Déçu du parti pris de cet article dont il manque un sérieux travail de terrain. Votre article est totalement biaisé en estimant que les discussions autour des dents creuses remettent en cause totalement la loi littoral avec l’envie de bétonner et d’urbaniser les côtes. Si vous vous étiez documenté, vous vous seriez rendu compte qu’il s’agit bien au contraire de préserver le littoral et de sécuriser l’urbanisation des communes situées en littoral. Qui dit littoral, ne dit pas nécessairement co-visibilité avec la mer. Qui dit urbanisation ne signifie pas bétonnage des côtes. Il n’y a aucune remise en cause sur les terres en bord de mer. Il s’agit de clarifier la situation dans les campagnes/bourgs (villages, hameaux, …) des communes concernées par la loi littoral (une commune est concernée par cette loi avec 1mm2 de terre touchant la mer, même si vous êtes situé à 15km de la côte).

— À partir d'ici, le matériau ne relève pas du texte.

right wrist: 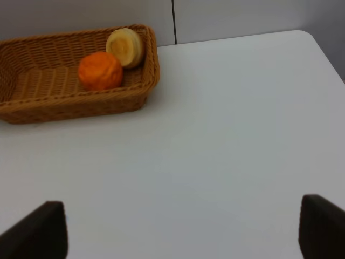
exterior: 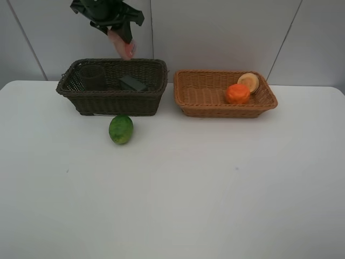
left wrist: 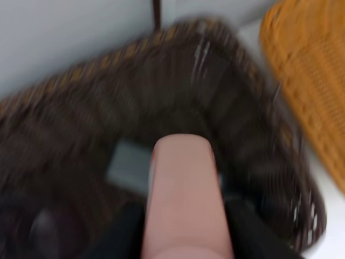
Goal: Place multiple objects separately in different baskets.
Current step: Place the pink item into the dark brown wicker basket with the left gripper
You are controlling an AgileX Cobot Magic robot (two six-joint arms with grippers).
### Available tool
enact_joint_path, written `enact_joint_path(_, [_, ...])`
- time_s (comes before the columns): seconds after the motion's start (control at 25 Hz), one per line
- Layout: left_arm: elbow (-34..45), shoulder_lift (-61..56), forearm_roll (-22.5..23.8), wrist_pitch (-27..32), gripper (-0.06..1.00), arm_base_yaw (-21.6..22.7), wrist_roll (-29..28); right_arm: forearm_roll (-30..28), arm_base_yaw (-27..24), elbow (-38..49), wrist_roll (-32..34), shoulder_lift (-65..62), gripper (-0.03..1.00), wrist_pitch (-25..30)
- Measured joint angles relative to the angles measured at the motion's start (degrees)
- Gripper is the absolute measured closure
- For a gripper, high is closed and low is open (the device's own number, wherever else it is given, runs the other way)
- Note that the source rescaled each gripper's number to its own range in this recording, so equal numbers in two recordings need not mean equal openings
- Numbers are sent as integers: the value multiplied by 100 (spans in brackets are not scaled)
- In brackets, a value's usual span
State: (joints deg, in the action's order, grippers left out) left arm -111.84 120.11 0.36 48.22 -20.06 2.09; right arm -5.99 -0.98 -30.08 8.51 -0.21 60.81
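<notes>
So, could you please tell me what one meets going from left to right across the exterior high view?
Dark brown woven wicker basket → round green fruit on the table → light tan woven wicker basket → round orange fruit → pale yellowish round fruit.

We see two woven wicker baskets: the dark brown basket [exterior: 112, 97] coarse and matt, the tan basket [exterior: 205, 94] finer, faintly glossy. The table [exterior: 215, 189] is smooth matt white. The pink bottle [left wrist: 186, 199] looks smooth, satiny plastic; the orange [right wrist: 100, 70] dimpled.

2 baskets [exterior: 112, 86] [exterior: 223, 93]; 3 fruit [exterior: 121, 129] [exterior: 237, 93] [exterior: 248, 82]; 2 bottles [exterior: 122, 46] [exterior: 132, 83]; 1 cup [exterior: 92, 77].
</notes>
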Motion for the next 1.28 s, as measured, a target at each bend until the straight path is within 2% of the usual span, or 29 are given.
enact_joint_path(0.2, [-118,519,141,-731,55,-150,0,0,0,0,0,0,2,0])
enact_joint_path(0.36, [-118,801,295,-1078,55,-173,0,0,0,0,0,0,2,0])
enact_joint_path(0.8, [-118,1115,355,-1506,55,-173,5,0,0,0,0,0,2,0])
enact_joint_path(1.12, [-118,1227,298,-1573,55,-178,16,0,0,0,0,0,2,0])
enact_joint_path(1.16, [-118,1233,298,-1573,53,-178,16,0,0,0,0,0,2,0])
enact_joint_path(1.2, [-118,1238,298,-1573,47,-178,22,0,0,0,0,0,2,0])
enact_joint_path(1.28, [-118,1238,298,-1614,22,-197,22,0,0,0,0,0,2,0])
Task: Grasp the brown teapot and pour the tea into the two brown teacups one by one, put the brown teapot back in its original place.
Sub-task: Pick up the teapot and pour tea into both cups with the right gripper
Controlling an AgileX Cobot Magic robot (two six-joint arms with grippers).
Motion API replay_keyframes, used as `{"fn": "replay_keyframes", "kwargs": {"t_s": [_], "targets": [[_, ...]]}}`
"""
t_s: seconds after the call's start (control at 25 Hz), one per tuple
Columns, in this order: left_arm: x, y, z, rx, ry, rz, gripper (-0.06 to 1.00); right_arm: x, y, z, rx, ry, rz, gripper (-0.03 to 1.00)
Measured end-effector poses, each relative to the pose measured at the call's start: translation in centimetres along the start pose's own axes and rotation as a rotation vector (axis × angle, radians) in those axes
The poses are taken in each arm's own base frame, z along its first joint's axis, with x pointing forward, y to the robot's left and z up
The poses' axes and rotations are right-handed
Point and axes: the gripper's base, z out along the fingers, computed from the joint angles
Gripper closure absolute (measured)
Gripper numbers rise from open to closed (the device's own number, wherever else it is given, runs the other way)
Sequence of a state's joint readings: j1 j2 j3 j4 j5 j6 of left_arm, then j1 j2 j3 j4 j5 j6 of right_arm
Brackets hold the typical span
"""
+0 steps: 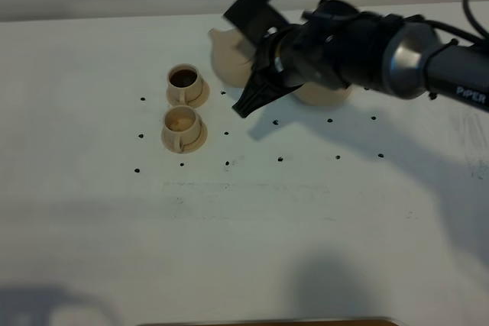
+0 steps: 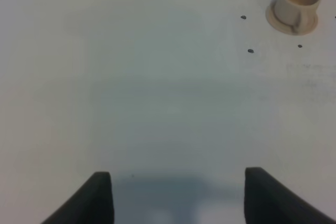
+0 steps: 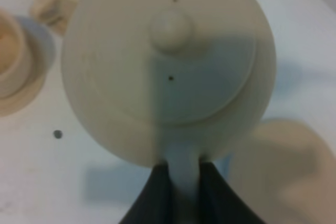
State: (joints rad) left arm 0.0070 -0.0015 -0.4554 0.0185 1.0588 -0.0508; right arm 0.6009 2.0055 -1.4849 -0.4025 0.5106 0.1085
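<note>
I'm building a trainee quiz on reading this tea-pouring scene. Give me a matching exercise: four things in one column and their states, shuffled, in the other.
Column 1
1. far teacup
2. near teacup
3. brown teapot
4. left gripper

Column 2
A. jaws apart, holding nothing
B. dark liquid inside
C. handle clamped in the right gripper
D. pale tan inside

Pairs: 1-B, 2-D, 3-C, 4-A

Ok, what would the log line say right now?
right pincer: shut on pale tan clay teapot handle | teapot: off its flat round saucer | far tan cup: dark tea | left pincer: open, empty
</note>
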Motion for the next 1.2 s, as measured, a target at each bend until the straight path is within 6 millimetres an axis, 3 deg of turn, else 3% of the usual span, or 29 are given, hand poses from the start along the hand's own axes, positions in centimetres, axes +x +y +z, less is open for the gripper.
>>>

Vous n’évoquez pas non plus la controverse des terres agricoles que l’on transforme en terres constructibles pour urbaniser ces communes et le fait de passer ces dents creuses en terre agricole pour compenser le quota (et dire que l’on ne consomme pas davantage de terres) alors que ces terrains dents creuses ne sont pas exploitables en agriculture… Où est la préservation de notre territoire ici ?
Il y a tant à creuser sur le sujet mais il est tellement plus facile de faire des raccourcis tellement clichés dans votre article…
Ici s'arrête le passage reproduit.